私は、平成27年に京都大学医学部を卒業し、和歌山で2年間の初期研修を終えたのち、兵庫県立尼崎総合医療センター呼吸器外科の専攻医として3年間の研修を行いました。

当院の研修の最大の特徴は大病院ならではの豊富な症例数です。呼吸器外科は年間360例ほどの手術をこなしており、専攻医の誰かがすべての手術に執刀もしくは助手で関わることになります。専攻医1年目のころはほぼすべての症例に自分が関わっており、忙しくも充実した日々を過ごしていました。3年間での経験手術件数は800例近くになり、執刀症例は371例、うち肺葉切除・区域切除は64例の執刀を経験させていただきました。これだけの症例数を経験させていただける病院は全国的にもほとんどないと思いますし、医師として未熟な状態から我慢強く育ててくださった指導医の先生方には本当に感謝しております。また、当院はすべての診療科が揃っており、他科との敷居が非常に低いことも特徴です。他科の手術に入ることにどの科も快く承諾いただけますし、呼吸器外科の研修を行いながら、空いた時間に当院だけで症例を集めることは容易です。
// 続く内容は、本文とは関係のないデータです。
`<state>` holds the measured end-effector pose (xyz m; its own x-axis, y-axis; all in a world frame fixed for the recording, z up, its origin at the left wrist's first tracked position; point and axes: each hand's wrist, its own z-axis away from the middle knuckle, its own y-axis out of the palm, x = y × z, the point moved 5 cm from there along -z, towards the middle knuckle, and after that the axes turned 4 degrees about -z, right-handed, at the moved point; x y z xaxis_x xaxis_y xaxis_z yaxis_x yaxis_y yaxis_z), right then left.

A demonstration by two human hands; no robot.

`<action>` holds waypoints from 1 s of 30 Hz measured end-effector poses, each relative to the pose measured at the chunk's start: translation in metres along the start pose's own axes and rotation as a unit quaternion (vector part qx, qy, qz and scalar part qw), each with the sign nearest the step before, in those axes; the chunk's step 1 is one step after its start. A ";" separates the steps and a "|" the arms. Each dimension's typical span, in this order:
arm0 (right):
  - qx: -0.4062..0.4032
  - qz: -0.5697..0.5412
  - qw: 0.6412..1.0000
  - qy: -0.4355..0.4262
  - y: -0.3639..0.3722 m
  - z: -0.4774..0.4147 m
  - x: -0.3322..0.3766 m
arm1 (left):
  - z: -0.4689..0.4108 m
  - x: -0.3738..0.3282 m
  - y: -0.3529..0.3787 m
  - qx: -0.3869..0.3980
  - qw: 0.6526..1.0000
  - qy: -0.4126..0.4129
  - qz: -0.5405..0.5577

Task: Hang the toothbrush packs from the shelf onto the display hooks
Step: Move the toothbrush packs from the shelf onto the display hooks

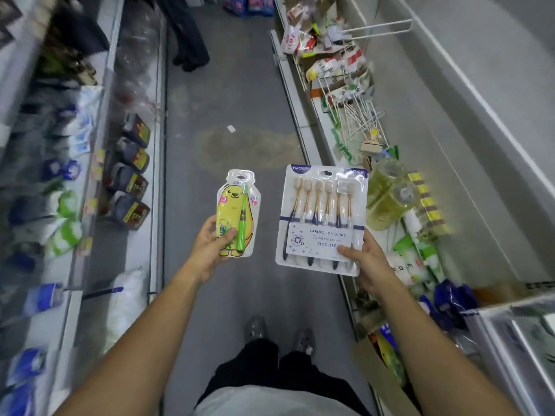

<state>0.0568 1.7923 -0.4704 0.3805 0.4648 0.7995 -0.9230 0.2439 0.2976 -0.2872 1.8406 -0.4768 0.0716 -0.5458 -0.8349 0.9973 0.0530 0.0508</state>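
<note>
The yellow bear-shaped toothbrush pack (231, 205) sits just at 9 o'clock of centre, upright, its lower half pinched between thumb and fingers of the left hand (207, 247). At 3 o'clock, apart from it, the six-brush pack (322, 220) is gripped at its lower right corner by the right hand (369, 262), thumb on the label. Both hang holes point to 12. Just beside the big pack at 3 o'clock stand bottles of yellow oil (387, 199) on the shelf (326, 142). A heap of loose white hooks (357, 115) lies at 2 o'clock, a mounted wire display hook (378, 27) at 1. Another person's legs (189, 37) stand at 11.
</note>
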 end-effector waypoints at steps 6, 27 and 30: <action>0.010 0.008 1.000 0.028 0.027 -0.057 0.021 | -0.061 -0.031 -0.012 -0.009 1.000 -0.004 0.023; -0.067 -0.008 0.998 -0.008 0.190 -0.346 0.172 | -0.400 -0.253 -0.065 0.078 0.996 -0.009 0.031; -0.081 -0.019 0.996 -0.011 0.197 -0.393 0.192 | -0.453 -0.289 -0.055 0.095 0.995 -0.010 0.013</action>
<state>-0.0301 2.2643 -0.4637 0.4113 0.4350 0.8010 -0.8863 0.3959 0.2401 -0.3700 2.3743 -0.4868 0.0967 -0.5630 -0.8208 0.9801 -0.0897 0.1770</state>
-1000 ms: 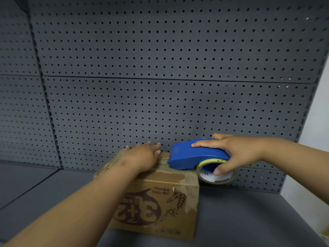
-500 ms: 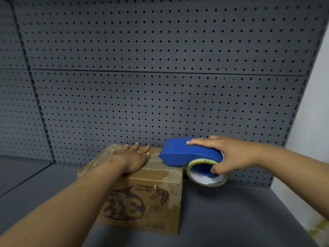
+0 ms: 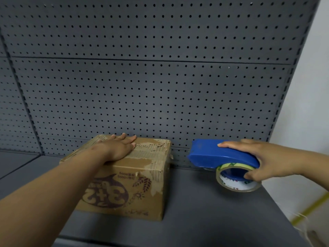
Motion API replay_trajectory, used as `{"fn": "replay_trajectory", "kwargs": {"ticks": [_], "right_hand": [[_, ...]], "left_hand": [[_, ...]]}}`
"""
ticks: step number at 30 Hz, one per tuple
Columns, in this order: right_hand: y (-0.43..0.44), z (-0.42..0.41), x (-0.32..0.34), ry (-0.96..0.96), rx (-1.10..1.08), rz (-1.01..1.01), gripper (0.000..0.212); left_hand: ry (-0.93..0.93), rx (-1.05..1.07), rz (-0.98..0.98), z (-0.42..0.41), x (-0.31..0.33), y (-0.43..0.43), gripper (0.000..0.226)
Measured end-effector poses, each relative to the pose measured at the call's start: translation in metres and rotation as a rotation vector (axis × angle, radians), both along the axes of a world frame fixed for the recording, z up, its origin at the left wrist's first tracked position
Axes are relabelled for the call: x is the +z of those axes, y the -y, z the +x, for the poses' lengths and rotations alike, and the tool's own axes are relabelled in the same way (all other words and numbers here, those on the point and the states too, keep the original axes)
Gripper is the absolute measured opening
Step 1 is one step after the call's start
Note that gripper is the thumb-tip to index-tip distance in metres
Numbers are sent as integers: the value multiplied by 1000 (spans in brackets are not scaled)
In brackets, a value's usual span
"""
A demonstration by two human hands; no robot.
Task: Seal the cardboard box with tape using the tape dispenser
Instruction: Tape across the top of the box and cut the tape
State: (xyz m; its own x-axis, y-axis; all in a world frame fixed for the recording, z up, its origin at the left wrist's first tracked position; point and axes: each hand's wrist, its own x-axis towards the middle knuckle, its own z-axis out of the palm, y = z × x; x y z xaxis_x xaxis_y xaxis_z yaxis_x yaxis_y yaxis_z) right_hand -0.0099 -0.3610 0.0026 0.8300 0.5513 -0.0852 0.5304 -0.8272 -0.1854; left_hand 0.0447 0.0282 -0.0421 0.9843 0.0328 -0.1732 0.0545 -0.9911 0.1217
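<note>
A worn brown cardboard box (image 3: 135, 186) with a dark printed logo sits on the grey shelf, its top flaps down. My left hand (image 3: 117, 148) lies flat on the box top, fingers spread toward the back. To the right of the box, clear of it by a small gap, is the blue tape dispenser (image 3: 213, 154) with a roll of clear tape (image 3: 236, 182) under it. My right hand (image 3: 263, 161) grips the dispenser from the right, fingers over its top and thumb at the roll's core.
The grey shelf (image 3: 204, 211) runs under everything, with its front edge near the bottom of the view. A grey pegboard back panel (image 3: 160, 86) rises just behind the box. A white wall (image 3: 311, 104) and the floor lie past the shelf's right end.
The dispenser was touching the box's right top edge; my right hand has pulled it away to the right. My left hand stays flat on the box top.
</note>
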Motion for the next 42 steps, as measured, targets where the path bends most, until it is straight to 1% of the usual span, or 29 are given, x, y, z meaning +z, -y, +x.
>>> {"fn": "replay_trajectory", "kwargs": {"ticks": [5, 10, 13, 16, 20, 24, 35, 40, 42], "right_hand": [[-30, 0, 6, 22, 33, -135, 83], [-68, -2, 30, 27, 34, -228, 75], [-85, -2, 42, 69, 43, -281, 69], [-100, -3, 45, 109, 44, -288, 65], [-104, -6, 48, 43, 48, -279, 62], [-109, -9, 54, 82, 44, -313, 62], [-111, -16, 68, -32, 13, -313, 63], [-118, -20, 64, 40, 37, -371, 64], [-118, -15, 63, 70, 3, -374, 63]], "left_hand": [[5, 1, 20, 1, 0, 0, 56], [3, 4, 24, 2, 0, 1, 56], [5, 5, 26, 1, 0, 2, 55], [16, 2, 39, -2, 0, 2, 55], [25, 6, 49, -4, 0, 3, 55], [15, 8, 32, -3, 0, 4, 55], [9, 4, 6, -2, 0, 3, 56], [13, 0, 8, -3, 1, 3, 55], [11, -3, 7, -4, 1, 3, 55]]}}
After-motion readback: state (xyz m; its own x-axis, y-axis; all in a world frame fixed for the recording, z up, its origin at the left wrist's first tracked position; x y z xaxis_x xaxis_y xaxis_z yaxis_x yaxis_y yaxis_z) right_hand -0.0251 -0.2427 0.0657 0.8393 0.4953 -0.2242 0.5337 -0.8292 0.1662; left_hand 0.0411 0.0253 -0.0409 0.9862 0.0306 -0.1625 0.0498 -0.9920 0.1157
豊富な症例数もさることながら、様々な手術様式や症例を経験することも可能です。当院の肺葉切除は開胸と胸腔鏡の両方の手術様式を取り入れています。開胸下での手術経験の重要性を理解されている先生方は多いと思われますが、昨今の低侵襲手術を推す流れから、開胸での操作を経験できる施設は非常に少なくなっています。当院の指導医の先生方は開胸操作の経験の重要性を理解されており、専攻医はまず開胸での肺葉切除を研修します。今後の呼吸器外科医師人生において、非常に有意義な経験をさせていただいたと考えております。一方、Uniportal VATSやICG使用下区域切除といった最新の手術や、心臓血管外科と協力した血管形成術や気管支形成術といった拡大手術にも積極的に挑戦しております。

臨床面だけでなく、学会発表や論文作成の指導も充実しています。外科学会や呼吸器外科学会、肺癌学会といった全国規模の学会や地方会など、年間数例ほどの発表を行います。論文作成の指導に長けた先生方も多く、私も研修中に1本論文を作成し無事採用されました。その人の技量次第で海外雑誌への論文投稿も十分可能な指導体制にあります。

これだけのことを書くと、プライベートはほぼないのではないかと考える方が多いと思われますが、そのようなことは全くありません。私の妻は当院整形外科の専攻医であり、専攻医2年目の春に長男を授かりました。私も妻もまだまだ医師として未熟な身ですが、1人の子の親としての役割も果たす必要が出てきました。両科の上級医の先生方はそういった子育ての重要性も十分理解されており、お迎えや子守りといった育児に交代で対応することを快く承諾いただきました。また、休日・夜間は当番制であり、主要な科は毎日当直医が滞在しているため、非番の際は子供と遊んだり、家族で出かけたりとプライベートも充実しています。呼吸器外科の先輩の中には出産・子育てをされている女医の先生もいらっしゃり、時代の流れに即した柔軟な運営をされている病院のように感じます。

この3年間は本当に充実した日々を過ごさせていただきました。ご指導いただいた糸井先生や阪井先生をはじめ、様々な上級医の先生やスタッフの方々には本当に感謝しております。皆様の名に恥じないような立派な呼吸器外科医師になれるよう、日々努力し続けてまいります。私の文章を読んで、この病院で研修してみたいと思われる専攻医の先生方が少しでも増えてくれれば幸いです。3年間本当にお世話になりました。